What does stress burnout look like?

For many people, burnout doesn’t arrive suddenly. It creeps in, disguised as productivity, dedication, or perfectionism. What begins as “pushing through” slowly turns into complete depletion.

You might notice:

  • Your sleep is disrupted – either fitful or excessively deep, but never refreshing.
  • You’re more reactive – small things trigger big emotions.
  • Your interests fade – hobbies, friends, and even weekends feel like chores.
  • Your energy is unpredictable – one day, you’re productive, and the next, you’re foggy and flat.
  • You have more physical complaints, including headaches, digestive issues, and low immunity.

These are not random symptoms. They’re messages. Your body is trying to say something important: you’re running on empty.

Burnout Targets the Most Dedicated

Ironically, burnout often affects the most committed people. The ones who care deeply, who go the extra mile, who want to do well – those are usually the first to burn out.

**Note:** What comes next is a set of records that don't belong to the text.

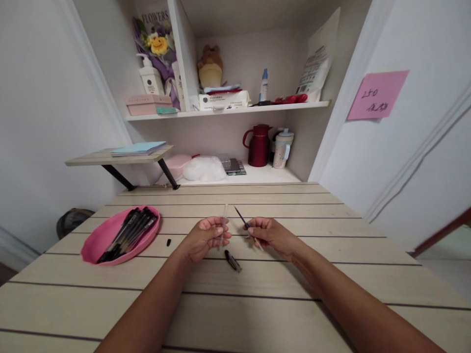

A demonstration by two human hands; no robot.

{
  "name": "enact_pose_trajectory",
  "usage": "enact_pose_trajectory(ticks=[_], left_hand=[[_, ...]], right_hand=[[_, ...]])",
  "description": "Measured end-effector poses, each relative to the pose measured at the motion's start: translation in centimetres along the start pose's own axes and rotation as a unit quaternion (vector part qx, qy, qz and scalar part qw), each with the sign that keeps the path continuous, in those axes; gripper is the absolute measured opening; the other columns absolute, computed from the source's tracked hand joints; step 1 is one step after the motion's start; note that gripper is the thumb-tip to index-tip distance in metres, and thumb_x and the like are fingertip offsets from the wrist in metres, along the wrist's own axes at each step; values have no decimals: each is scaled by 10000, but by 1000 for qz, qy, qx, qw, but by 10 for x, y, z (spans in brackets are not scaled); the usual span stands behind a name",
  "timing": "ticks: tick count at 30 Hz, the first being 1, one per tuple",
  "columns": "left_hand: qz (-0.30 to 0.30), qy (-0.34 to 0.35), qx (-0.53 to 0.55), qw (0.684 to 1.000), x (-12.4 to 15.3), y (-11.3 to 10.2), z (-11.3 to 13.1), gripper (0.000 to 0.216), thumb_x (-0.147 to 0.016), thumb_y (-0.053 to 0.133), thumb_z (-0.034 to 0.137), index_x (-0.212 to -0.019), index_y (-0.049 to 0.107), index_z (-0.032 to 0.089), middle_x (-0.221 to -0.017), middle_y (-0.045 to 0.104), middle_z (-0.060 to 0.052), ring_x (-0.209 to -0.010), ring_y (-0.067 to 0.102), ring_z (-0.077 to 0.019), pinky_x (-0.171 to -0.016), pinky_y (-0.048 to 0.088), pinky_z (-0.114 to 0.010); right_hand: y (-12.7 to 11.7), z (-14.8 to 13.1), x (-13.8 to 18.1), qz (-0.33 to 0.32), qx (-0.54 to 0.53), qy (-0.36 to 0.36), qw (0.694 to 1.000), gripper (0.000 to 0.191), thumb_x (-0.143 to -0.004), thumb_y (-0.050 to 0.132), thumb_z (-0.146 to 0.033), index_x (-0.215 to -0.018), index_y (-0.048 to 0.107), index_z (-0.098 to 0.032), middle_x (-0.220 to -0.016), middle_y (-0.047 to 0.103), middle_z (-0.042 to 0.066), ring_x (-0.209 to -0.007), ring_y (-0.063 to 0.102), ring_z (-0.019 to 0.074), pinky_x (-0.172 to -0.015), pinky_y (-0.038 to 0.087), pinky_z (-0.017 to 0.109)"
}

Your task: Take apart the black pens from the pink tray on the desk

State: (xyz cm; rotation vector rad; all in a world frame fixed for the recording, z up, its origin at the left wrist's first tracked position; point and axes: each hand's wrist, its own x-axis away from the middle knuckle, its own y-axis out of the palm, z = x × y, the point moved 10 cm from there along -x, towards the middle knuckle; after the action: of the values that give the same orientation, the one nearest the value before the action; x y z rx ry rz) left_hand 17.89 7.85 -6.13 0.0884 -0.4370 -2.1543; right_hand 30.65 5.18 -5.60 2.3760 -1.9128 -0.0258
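Observation:
Between the thumb and fingers of my left hand [208, 239] is a clear pen barrel [224, 220], held nearly upright. My right hand [270, 235] pinches a dark pen refill [240, 215], which slants up to the left with its pale end below the fingers. The barrel and the refill are apart. A black pen cap [233, 262] lies on the table just below and between the hands. Left of my left hand sits a small black piece [169, 242], too small to name for certain.
A pink tray [90, 249] holding several black pens [127, 234] stands on the slatted table [206, 314] at left. Behind it is a small raised shelf [88, 158] on black legs. A red jug [258, 147] and a pale cup [282, 149] stand in the cabinet at the back.

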Motion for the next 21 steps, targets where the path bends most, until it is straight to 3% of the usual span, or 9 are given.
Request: enact_pose_trajectory(ticks=[8,12,17,19,21], left_hand=[[2,14,-28,1000,0,-1,-1,322,-655,652,245,-955,588,146,-802,588,-48,-658,573,-107,-569,423,-216],[27,31,-68,997,-3,-12,1,322,-662,639,260,-960,606,141,-812,594,-53,-603,542,-78,-507,361,-187],[57,43,-89,993,-4,-23,4,336,-643,653,267,-954,615,144,-808,614,-57,-590,527,-77,-510,341,-192],[65,41,-88,993,-3,-24,5,335,-633,663,261,-942,615,141,-793,615,-55,-583,523,-76,-512,346,-192],[72,37,-77,994,-2,-24,5,330,-624,672,253,-928,612,141,-782,613,-50,-585,529,-77,-526,365,-196]], right_hand=[[-7,-2,0,27,-1,0,1000,306,-642,622,-346,-866,572,-144,-593,528,-23,-466,476,68,-411,277,188],[-25,-12,-2,77,93,-42,992,298,-702,548,-346,-926,579,-151,-612,531,-17,-461,452,68,-439,325,198],[-39,-40,5,142,317,-144,926,257,-750,470,-302,-936,612,-197,-796,587,30,-633,517,128,-583,413,254],[-41,-48,9,161,359,-160,905,250,-752,465,-284,-935,617,-210,-838,592,39,-722,532,152,-654,418,275],[-41,-51,10,166,353,-168,905,239,-744,474,-279,-918,621,-208,-845,601,40,-763,535,161,-691,412,279]])
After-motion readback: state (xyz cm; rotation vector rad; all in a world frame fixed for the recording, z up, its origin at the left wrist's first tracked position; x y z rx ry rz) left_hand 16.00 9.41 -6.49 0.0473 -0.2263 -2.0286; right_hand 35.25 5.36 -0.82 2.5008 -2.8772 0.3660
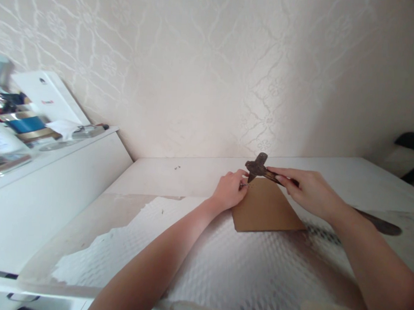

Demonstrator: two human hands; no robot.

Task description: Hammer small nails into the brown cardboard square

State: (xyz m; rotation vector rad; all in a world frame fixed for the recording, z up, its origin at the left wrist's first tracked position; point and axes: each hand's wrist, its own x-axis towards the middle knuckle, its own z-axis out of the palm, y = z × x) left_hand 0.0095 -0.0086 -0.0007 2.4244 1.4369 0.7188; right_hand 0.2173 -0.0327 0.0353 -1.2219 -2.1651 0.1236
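Observation:
My right hand (305, 189) is closed around the handle of a hammer (257, 167) with a dark, worn metal head. The head hangs tilted over the far left corner of a flat brown board (267, 208), its narrow end pointing down close to my left fingers. At that corner my left hand (230, 189) has its fingers pinched together. Something small and thin seems to be between them, too small to make out. A few dark specks show on the board beside the fingertips.
White textured sheeting (249, 270) lies under the board on the table. A dark flat handle (381, 224) sticks out behind my right forearm. At left stands a white cabinet (50, 201) bearing a white box (49, 96) and clutter. A patterned wall (197, 79) rises behind.

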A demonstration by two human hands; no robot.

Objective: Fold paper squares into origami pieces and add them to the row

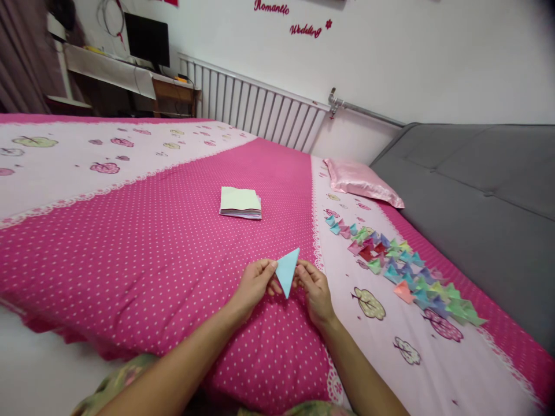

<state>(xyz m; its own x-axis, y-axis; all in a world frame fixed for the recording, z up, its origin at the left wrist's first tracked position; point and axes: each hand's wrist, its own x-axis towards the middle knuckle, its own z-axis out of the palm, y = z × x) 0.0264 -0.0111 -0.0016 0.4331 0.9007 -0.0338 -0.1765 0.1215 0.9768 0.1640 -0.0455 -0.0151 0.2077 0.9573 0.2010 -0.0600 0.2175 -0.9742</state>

If you’ve found yourself thinking, “I should be able to handle this,” it’s time to turn that thought on its head. Burnout isn’t a personal failing. It’s a physiological and emotional response to prolonged, unrelenting stress.

The Ripple Effect: How Work Stress Seeps Into Everything

Work stress doesn’t stay neatly confined to the office or your inbox. It follows you home, into your relationships, your rest, and your inner world.

  • Depression may not look like sadness – it can look like numbness, disconnection, or simply going through the motions.
  • Anxiety becomes ever-present – not just about work, but about life. What if this is just how things are now?
  • Relationships suffer – there’s less of you to go around, and you feel guilt even when you’re too tired to show up.
  • Your identity blurs – work becomes the defining factor in how you see yourself, and everything else starts to fade.

The most heartbreaking part? Many people going through this don’t realise what’s happening until they’re already deeply involved.

Your Brain on Chronic Stress

Understanding what’s happening in your brain can help you make sense of your emotions.

When stress is constant, your amygdala – the part of your brain responsible for detecting danger – becomes overactive. It starts ringing alarm bells even in safe situations. This is called amygdala hijack, and it’s why it can feel like you’re overreacting or unable to think clearly.

Meanwhile, the prefrontal cortex – your rational, logical brain – gets quiet. You can’t “just calm down because your brain is acting like you’re in danger.

Add to that the stress bucket effect: each stressor fills the bucket. When there’s no release – no sleep, joy, connection, movement – even minor things tip it over.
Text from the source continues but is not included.